■ **YOUR INSTRUCTIONS**:
Copy each line of the material in which the word "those" appears.

■ **INFORMATION PROVIDED**:
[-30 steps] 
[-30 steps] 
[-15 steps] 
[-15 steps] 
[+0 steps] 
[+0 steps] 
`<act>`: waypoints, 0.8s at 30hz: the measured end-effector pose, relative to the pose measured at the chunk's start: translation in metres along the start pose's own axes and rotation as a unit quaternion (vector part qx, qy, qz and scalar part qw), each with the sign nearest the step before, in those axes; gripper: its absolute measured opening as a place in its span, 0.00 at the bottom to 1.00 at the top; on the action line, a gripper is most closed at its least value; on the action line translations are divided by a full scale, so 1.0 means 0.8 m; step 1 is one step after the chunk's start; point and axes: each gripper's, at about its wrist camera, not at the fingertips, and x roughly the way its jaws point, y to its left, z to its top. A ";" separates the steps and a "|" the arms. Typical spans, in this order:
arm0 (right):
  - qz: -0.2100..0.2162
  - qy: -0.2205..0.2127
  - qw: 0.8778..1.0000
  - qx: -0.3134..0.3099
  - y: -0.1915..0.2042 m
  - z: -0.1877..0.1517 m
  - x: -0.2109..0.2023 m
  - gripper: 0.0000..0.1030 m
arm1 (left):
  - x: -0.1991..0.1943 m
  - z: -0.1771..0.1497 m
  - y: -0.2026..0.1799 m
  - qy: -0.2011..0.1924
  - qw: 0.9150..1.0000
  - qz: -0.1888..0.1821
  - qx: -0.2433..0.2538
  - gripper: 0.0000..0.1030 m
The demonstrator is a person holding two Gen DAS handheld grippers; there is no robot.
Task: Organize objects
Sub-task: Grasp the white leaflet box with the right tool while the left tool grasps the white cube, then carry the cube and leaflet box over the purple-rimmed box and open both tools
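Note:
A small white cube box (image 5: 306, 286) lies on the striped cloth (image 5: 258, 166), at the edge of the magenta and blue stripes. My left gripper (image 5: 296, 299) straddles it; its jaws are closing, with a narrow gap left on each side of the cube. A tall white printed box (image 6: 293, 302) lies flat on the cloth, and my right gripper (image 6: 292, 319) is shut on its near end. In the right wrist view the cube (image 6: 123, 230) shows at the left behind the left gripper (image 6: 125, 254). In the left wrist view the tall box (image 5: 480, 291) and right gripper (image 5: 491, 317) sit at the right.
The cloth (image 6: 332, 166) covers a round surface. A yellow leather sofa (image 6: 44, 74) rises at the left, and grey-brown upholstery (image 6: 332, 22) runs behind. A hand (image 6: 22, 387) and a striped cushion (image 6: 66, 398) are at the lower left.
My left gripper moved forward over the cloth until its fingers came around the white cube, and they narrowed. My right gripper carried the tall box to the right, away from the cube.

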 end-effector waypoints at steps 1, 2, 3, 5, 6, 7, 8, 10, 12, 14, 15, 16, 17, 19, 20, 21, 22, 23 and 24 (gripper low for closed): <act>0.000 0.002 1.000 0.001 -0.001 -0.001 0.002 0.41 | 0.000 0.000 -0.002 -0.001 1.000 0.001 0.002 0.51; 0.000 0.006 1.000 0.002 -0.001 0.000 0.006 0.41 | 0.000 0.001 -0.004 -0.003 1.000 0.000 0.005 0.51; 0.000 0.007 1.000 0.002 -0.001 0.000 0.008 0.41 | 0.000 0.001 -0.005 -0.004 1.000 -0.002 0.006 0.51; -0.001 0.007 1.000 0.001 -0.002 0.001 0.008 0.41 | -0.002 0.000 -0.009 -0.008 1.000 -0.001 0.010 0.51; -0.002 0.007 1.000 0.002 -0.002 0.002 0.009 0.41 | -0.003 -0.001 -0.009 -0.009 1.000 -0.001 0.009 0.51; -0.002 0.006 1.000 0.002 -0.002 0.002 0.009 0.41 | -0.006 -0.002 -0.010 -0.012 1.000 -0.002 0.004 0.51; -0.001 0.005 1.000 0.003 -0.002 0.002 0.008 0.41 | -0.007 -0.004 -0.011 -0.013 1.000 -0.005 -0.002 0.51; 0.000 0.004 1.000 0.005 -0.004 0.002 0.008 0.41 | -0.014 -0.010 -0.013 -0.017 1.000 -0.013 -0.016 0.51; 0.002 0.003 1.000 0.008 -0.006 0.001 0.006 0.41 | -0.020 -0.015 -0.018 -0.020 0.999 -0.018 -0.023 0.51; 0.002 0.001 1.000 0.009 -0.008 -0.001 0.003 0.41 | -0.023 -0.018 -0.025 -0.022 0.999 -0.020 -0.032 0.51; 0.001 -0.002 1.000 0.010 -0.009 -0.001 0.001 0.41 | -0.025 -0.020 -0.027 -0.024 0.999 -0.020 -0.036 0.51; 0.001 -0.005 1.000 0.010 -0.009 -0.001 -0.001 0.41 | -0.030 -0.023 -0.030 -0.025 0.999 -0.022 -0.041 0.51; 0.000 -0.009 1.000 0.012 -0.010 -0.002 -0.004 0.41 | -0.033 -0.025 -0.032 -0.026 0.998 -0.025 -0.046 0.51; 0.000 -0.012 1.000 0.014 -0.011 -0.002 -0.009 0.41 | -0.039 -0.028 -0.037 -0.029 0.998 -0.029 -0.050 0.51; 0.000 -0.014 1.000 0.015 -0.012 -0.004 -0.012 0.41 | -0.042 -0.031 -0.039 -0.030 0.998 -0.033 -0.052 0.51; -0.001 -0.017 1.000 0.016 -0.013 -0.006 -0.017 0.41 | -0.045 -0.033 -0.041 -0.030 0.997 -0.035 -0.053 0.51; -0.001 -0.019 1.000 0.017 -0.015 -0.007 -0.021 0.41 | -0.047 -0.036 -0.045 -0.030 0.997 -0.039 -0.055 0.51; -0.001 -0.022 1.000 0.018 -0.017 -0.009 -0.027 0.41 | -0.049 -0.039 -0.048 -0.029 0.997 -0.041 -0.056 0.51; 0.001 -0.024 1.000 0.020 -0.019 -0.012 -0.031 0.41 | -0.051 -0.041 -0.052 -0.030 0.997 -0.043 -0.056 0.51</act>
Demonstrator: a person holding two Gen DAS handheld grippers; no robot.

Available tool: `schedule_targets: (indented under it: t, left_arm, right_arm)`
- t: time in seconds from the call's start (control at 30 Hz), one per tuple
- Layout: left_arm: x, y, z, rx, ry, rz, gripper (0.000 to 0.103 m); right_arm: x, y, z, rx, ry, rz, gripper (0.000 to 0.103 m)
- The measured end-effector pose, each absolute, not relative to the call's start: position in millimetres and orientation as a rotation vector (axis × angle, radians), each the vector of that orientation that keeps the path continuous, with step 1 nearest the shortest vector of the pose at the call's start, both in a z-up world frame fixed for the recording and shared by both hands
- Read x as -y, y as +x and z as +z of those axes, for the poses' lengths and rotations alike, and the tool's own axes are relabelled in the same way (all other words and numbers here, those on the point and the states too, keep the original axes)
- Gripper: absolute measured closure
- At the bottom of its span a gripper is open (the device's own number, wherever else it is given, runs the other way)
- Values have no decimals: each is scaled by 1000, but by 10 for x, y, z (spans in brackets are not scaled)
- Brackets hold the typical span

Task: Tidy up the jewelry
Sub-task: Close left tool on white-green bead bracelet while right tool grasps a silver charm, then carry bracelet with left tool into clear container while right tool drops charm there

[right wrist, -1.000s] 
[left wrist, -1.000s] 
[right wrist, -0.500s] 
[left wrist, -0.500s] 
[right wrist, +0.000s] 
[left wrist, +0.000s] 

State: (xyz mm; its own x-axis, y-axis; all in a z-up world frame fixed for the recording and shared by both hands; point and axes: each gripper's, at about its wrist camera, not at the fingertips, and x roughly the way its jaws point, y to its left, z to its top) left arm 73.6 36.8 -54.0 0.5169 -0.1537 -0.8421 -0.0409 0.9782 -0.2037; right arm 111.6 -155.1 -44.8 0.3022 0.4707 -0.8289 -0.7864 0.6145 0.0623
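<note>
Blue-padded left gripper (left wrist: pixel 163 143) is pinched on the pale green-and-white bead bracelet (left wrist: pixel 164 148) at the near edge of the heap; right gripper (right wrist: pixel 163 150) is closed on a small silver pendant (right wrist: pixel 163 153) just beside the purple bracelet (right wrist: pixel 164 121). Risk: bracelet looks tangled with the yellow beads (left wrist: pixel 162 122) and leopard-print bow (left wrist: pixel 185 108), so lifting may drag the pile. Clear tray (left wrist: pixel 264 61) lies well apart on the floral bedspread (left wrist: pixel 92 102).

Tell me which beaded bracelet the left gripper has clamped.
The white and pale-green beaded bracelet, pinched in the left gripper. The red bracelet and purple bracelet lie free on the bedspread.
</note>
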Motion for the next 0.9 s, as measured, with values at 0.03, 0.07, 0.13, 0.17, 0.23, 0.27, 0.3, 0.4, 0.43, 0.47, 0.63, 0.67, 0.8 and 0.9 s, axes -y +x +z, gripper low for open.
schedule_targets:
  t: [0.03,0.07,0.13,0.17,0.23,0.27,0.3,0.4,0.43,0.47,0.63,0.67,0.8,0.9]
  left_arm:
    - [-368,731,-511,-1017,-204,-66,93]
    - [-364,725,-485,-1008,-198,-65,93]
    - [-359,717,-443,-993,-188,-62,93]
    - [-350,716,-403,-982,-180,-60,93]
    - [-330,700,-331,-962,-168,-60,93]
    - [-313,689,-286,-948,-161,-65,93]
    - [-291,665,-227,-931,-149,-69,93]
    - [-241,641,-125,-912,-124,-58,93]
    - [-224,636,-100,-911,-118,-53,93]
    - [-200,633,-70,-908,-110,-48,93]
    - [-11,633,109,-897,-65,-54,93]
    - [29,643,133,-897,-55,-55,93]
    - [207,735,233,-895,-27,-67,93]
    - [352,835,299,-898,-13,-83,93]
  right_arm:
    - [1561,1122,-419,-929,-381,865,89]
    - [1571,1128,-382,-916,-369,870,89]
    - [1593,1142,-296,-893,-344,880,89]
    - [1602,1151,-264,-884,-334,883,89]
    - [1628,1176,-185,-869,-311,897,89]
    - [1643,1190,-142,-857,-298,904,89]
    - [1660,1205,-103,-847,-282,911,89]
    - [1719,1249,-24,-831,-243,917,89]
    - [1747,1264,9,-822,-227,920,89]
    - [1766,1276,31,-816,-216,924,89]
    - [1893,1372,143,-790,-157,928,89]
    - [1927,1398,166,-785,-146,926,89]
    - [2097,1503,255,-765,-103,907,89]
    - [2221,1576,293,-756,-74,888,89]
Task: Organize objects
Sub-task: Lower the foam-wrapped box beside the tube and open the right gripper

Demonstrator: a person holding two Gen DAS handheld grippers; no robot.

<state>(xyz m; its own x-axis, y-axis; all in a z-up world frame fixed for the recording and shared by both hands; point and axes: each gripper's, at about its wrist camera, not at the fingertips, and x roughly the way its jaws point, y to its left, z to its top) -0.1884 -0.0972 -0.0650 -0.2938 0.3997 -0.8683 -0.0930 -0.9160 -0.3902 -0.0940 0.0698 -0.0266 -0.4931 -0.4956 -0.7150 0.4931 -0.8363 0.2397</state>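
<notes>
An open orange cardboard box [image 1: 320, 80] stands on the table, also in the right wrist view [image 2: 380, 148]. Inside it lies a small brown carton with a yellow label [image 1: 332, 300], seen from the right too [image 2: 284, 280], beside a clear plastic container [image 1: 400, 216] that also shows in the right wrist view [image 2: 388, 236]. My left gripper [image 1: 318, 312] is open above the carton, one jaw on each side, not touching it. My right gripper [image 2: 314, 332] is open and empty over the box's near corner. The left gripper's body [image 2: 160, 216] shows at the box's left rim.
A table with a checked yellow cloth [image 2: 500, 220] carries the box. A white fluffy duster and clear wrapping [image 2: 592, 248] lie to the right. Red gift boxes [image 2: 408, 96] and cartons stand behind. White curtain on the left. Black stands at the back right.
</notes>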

■ **ANSWER TO THE EXERCISE**:
`<act>`: waypoints, 0.8s at 30hz: the measured end-effector pose, relative to the pose measured at the chunk's start: translation in metres along the start pose's own axes and rotation as a unit quaternion (vector part qx, qy, qz and scalar part qw), each with the sign nearest the step before, in those axes; gripper: its absolute measured opening as a place in its span, 0.00 at the bottom to 1.00 at the top; on the action line, a gripper is most closed at its least value; on the action line translations are divided by a full scale, so 1.0 means 0.8 m; step 1 is one step after the chunk's start; point and axes: each gripper's, at about its wrist camera, not at the fingertips, and x roughly the way its jaws point, y to its left, z to its top. A ";" separates the steps and a "|" the arms. Typical spans, in this order:
- Read x as -y, y as +x and z as +z of those axes, for the poses' lengths and rotations alike, and the tool's own axes are relabelled in the same way (all other words and numbers here, those on the point and the states too, keep the original axes)

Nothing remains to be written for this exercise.